The introduction of Stratus optical coherence tomogram (OCT) (Zeiss, Meditec, Dublin, CA) has advanced the knowledge and understanding of retinal diseases. Apart from being used for detailed morphological evaluation,[2,3] OCT is also used for quantitative analysis of retinal thickness. The numeric plots are used for quantification of macular disease[4,5] and monitoring progression.[6,7] OCT-measured retinal thickness value is an important outcome measure in many therapeutic intervention trials.[8–10]
The Stratus OCT comes with various scanning programs; the most commonly used protocols for retinal pathologies are line scan, cross hair scan, the macular thickness map protocol (MTM) and the fast macular thickness map protocol (FMTM). Both MTM and FMTM consist of six radial line scans which cover a diameter of 6 mm and generate thickness reports which are extremely useful for quantitative analysis. The FMTM scans have a low resolution (128 A-scans/B-scan) and are less time-consuming (1.92 sec for the entire scan) whereas the MTM scans provide high-resolution images (512 A-scans/B-scan) with each radial line taking 1.28 sec. Due to its time efficiency, the FMTM protocol is frequently preferred.
Longitudinal assessment of the foveal thickness on OCT is an important outcome measure for many therapeutic trials. The fundus photograph reading center (FPRC), Madison WI, USA, serves as a central laboratory to receive and analyze OCTs for multicenter clinical trials. The scans are taken by trained and certified operators and evaluated at the reading center by ocular disease evaluators (ODE).
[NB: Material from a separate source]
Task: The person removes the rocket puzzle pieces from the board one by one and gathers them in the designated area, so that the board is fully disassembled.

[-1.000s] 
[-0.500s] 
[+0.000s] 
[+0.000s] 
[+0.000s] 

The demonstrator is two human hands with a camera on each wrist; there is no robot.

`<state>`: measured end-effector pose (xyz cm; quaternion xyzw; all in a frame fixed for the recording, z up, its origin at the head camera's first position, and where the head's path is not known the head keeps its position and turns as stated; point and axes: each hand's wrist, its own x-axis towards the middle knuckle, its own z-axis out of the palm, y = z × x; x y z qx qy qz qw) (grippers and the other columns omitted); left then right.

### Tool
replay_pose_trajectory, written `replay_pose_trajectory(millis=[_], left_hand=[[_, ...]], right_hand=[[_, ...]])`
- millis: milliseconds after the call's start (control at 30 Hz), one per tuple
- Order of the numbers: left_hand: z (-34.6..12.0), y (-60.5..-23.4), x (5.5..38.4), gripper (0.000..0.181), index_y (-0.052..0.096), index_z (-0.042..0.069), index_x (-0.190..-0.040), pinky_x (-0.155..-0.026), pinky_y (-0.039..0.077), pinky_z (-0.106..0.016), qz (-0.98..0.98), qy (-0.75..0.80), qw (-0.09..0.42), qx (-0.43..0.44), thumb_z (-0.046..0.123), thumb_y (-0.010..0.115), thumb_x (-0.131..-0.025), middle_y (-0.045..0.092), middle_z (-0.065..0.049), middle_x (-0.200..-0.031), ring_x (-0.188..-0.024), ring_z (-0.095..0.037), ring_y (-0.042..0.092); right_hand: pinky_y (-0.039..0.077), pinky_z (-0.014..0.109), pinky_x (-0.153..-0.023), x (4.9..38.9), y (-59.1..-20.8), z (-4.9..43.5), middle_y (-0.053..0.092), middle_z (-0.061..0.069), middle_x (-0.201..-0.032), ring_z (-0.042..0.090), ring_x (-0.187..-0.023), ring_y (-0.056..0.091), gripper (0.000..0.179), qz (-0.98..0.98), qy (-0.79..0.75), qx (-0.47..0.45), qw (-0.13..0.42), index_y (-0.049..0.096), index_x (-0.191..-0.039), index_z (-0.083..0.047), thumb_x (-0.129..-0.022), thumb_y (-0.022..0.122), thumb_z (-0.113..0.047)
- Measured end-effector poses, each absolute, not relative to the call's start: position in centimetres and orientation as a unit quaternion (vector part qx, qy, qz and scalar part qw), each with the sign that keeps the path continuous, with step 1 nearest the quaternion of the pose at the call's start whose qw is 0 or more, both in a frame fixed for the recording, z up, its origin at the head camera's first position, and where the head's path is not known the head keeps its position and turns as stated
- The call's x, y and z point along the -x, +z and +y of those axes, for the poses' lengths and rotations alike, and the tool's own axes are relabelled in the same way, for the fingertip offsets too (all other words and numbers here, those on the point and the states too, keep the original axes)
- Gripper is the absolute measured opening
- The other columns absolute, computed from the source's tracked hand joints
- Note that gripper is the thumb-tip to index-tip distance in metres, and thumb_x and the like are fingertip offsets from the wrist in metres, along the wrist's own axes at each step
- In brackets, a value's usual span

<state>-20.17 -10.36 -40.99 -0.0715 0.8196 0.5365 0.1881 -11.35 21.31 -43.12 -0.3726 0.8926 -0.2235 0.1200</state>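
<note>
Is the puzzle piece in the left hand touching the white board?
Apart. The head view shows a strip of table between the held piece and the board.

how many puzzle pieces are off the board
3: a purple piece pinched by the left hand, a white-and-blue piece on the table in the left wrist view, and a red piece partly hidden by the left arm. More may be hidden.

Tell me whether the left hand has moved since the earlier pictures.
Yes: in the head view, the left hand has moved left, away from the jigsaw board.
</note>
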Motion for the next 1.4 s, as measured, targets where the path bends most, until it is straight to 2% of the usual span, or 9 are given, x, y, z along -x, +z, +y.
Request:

Quality of the OCT is one of the most important evaluation procedures used by the ODE since it determines if the software-generated numeric data is erroneous or not. Table 1 summarizes the artifacts frequently seen in OCTs. Artifacts generated by the software are common and could potentially produce erroneous data.[12–14] Manual remeasurement of foveal thickness is performed in scans with faulty centerpoint thickness (CPT). Over 30,000 OCT scans are evaluated annually at the reading center and nearly 30% need manual remeasurement.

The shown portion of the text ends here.